[Task requirements] Nothing but the lines below between the line holding "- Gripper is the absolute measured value" and the line holding "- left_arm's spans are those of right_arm", inclusive, should appear in the answer, each set down exactly.

(Records excerpted from a collection)
┏━━

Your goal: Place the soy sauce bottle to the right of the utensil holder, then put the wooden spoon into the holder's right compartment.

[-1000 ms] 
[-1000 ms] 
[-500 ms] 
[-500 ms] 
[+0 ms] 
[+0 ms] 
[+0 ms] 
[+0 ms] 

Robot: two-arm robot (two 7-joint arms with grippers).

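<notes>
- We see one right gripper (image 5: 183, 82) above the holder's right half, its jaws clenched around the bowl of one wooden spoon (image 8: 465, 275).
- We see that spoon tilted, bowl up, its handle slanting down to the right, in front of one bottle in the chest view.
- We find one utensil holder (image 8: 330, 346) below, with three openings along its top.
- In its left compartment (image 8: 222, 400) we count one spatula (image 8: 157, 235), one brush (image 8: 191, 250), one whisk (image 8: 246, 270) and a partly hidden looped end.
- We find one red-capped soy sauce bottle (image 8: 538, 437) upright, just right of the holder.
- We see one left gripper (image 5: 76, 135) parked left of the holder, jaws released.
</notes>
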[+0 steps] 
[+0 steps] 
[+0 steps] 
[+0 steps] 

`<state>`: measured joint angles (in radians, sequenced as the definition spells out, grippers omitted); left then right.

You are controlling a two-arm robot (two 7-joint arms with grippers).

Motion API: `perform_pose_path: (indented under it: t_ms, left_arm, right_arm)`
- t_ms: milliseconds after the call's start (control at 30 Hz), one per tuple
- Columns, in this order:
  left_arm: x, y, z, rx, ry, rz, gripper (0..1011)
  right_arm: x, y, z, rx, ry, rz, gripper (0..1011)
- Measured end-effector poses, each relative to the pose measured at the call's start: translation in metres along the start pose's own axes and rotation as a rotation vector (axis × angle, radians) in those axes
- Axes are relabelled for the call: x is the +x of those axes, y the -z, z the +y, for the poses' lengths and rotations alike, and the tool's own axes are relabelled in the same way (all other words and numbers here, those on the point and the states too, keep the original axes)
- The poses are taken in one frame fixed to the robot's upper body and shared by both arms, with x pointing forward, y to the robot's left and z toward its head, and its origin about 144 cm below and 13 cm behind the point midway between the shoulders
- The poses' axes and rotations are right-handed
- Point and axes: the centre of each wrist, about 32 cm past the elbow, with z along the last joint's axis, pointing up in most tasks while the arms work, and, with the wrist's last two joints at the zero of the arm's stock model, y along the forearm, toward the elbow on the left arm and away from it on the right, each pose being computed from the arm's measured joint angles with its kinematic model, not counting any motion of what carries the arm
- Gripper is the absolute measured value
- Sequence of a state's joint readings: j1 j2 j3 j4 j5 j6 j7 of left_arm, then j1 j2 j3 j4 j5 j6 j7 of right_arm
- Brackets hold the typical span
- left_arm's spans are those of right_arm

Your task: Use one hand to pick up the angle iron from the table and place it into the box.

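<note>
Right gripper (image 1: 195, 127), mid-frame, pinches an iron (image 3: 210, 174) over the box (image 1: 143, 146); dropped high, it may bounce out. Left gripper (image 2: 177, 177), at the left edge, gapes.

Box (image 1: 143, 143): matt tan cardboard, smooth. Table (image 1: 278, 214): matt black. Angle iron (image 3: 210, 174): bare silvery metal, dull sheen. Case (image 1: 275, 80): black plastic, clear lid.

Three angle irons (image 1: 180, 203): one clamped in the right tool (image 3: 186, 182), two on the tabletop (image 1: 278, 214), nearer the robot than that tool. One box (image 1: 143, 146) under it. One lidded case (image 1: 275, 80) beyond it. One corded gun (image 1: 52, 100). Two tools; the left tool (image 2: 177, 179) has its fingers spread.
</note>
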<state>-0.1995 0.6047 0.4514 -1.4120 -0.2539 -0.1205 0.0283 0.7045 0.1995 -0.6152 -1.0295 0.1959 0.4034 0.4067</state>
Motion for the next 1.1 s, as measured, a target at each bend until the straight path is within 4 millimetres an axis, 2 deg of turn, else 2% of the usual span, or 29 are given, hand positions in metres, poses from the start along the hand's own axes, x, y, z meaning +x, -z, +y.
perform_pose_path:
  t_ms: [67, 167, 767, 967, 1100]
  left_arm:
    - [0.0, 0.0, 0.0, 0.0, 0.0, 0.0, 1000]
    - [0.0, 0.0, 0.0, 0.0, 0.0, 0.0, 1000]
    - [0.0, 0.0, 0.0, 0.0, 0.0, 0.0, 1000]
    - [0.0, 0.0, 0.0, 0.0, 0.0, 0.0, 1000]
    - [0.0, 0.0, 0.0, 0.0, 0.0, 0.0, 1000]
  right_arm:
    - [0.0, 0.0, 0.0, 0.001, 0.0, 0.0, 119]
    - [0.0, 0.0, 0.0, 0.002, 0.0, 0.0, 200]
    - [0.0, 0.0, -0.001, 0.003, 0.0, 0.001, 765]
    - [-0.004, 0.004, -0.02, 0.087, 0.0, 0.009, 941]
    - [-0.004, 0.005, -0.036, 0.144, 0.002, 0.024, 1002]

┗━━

[Completed task]
- Gripper is the absolute measured value
- Sequence of a state's joint readings: j1 j2 j3 j4 j5 j6 j7 of left_arm, then j1 j2 j3 j4 j5 j6 j7 of right_arm
- Brackets hold the typical span
- left_arm's spans are those of right_arm

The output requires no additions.